Vatuvara Island, Fiji

Vatu Vara Island lies in the northwest sector of Fiji’s northern Lau Group  of islands, 32 km west of Mago Island and some 60 km  south-west of VanuaBalavu at Lat: 17° 26'00 S Long: 179° 31'00 W.

The island is 3 km  in diameter at the base of its 305-metre-high  summit and is also referred to as "Hat Island" due to the summit's shape. The limestone  cliffs, some 60 metres  in height, of the guyot  and the rest of the island are covered in dense tropical jungle.
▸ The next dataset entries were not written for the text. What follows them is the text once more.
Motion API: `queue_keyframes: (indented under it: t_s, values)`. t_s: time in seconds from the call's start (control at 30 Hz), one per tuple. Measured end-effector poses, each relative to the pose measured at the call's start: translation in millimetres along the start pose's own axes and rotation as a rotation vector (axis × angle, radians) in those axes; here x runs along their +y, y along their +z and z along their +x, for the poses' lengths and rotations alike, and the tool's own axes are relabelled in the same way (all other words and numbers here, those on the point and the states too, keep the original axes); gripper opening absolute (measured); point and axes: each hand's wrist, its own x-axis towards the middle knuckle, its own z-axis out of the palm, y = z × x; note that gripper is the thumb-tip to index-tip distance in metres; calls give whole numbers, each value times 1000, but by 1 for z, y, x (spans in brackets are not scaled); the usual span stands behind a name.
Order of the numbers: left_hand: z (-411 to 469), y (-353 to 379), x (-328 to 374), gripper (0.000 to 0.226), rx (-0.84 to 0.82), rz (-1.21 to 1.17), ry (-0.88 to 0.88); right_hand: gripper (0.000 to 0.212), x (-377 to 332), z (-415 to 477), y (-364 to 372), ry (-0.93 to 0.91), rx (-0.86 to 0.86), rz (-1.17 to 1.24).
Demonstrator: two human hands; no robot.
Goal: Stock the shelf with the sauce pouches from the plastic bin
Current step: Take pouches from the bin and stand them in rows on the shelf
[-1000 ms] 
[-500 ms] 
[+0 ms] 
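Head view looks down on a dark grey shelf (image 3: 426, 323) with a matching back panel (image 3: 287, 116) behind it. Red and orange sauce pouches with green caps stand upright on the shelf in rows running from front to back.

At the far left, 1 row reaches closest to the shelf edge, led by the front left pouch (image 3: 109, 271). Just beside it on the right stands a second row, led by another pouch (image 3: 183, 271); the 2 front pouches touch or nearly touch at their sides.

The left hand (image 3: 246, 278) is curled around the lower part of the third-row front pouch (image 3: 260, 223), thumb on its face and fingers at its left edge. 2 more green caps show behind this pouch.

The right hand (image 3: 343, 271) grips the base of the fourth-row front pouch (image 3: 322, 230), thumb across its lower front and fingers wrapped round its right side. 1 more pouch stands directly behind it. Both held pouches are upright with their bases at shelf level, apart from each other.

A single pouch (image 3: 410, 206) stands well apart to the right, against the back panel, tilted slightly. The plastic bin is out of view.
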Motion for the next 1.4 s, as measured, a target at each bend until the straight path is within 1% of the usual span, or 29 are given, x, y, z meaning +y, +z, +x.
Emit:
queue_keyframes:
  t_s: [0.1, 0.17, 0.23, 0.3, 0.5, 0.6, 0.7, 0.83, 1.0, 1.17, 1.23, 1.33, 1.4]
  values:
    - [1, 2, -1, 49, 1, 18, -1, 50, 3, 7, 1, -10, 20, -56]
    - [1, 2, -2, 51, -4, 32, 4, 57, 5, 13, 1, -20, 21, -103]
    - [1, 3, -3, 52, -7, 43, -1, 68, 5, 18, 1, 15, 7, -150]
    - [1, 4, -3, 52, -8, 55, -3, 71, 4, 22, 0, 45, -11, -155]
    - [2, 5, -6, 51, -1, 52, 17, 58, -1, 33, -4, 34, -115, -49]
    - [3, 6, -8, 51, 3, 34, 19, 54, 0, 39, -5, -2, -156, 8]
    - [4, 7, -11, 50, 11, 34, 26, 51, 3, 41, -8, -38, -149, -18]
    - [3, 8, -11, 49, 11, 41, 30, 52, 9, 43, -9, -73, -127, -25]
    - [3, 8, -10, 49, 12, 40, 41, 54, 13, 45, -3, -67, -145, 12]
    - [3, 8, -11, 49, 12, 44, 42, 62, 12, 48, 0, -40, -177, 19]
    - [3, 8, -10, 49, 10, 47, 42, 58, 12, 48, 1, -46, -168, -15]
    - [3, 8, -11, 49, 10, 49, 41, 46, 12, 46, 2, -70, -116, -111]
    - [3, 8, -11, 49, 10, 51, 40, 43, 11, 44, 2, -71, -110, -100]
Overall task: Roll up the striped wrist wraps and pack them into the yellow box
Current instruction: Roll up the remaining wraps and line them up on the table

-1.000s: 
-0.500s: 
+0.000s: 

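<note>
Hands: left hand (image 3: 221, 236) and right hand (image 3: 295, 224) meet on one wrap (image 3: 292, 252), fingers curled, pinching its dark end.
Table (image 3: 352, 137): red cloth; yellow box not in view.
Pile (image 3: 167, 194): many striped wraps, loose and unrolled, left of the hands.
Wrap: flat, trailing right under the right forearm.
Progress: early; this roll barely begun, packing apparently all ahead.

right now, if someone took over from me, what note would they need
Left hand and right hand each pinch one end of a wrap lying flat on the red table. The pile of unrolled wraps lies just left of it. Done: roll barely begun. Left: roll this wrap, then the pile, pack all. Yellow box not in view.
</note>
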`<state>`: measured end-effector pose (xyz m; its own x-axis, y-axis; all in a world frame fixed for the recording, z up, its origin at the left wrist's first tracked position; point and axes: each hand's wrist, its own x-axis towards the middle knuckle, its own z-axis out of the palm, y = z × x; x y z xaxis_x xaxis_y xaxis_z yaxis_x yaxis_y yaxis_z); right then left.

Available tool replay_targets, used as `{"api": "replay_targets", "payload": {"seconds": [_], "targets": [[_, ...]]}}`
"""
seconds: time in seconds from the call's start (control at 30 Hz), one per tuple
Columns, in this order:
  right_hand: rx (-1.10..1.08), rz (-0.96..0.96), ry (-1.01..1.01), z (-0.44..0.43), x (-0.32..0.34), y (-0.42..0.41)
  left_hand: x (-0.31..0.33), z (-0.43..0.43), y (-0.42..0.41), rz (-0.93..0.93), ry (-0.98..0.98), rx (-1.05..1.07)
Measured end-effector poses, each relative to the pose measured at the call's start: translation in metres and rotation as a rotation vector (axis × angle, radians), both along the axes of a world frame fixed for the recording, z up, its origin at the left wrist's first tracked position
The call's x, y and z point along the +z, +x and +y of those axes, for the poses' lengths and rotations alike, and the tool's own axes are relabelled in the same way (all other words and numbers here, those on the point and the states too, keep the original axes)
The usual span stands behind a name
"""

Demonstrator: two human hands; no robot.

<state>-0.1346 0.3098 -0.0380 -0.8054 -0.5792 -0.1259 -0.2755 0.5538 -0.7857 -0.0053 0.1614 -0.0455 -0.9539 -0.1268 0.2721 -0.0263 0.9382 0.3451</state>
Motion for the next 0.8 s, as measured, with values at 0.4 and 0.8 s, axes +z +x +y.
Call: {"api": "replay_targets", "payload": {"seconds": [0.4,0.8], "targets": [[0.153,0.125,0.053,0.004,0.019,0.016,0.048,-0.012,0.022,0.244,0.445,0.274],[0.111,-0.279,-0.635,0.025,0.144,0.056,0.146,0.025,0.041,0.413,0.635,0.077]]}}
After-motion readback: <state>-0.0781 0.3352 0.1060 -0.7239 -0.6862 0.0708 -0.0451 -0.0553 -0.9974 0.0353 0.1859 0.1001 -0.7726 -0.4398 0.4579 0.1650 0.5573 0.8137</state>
The volcanic and limestone island is nearly 2 miles  in diameter at its base. Its 1973 305-metre  summit, the highest in Lau, is a massive truncated pyramid bounded on all sides by almost perpendicular cliffs up to 200 feet  in height. The crest of the pyramid is some 40 acres  in extent, and is generally flat, although pitted with holes and depressions from 6–30 feet  deep, some of them filled with water. At its base there is in most places a wide belt of gently sloping land, standing not more than 25 feet above sea level and forming the brim of the hat suggesting the island’s profile. On the northern and eastern edges of the island the sea breaks against the limestone cliffs, which are deeply undercut; but elsewhere the island is circled by a broad fringing reef, which, off the western coast swings sharply away from the shore to enclose the lagoon. The precipitous sides of the central mass are scored by three shallow terraces, marking pauses in the uplift of the island; but these are not readily observed, being smothered under the dense vegetation that clothes the whole towering structure.

It is a former atoll, specifically called a “Guyot”. This is an extinct volcano that has become overgrown by coral reefs to form an atoll. The flat top was once at sea level, which is why the summit is flat. Its unmistakable shape, and its massive peak like that of a vast stone hat, dominates the surrounding skyline and is recognizable over a radius of thirty-five miles (56 km) from nearby islands such as Kaibu, Yacata, and  VanuaBalavu. The island is privately owned by James Jannard .

The traditional guardian of Vatu Vara is a sea goddess (or nymph) by the name of Sakulawe. Not much is now known of the stories about Sakulawe. However, in Yadrana, Lakeba, the Turaga Vaka family have one of their elderly matriarch named after the goddess as a token of respect to one of their late blood relatives and a chief of Vuna: Ratu Masiwini.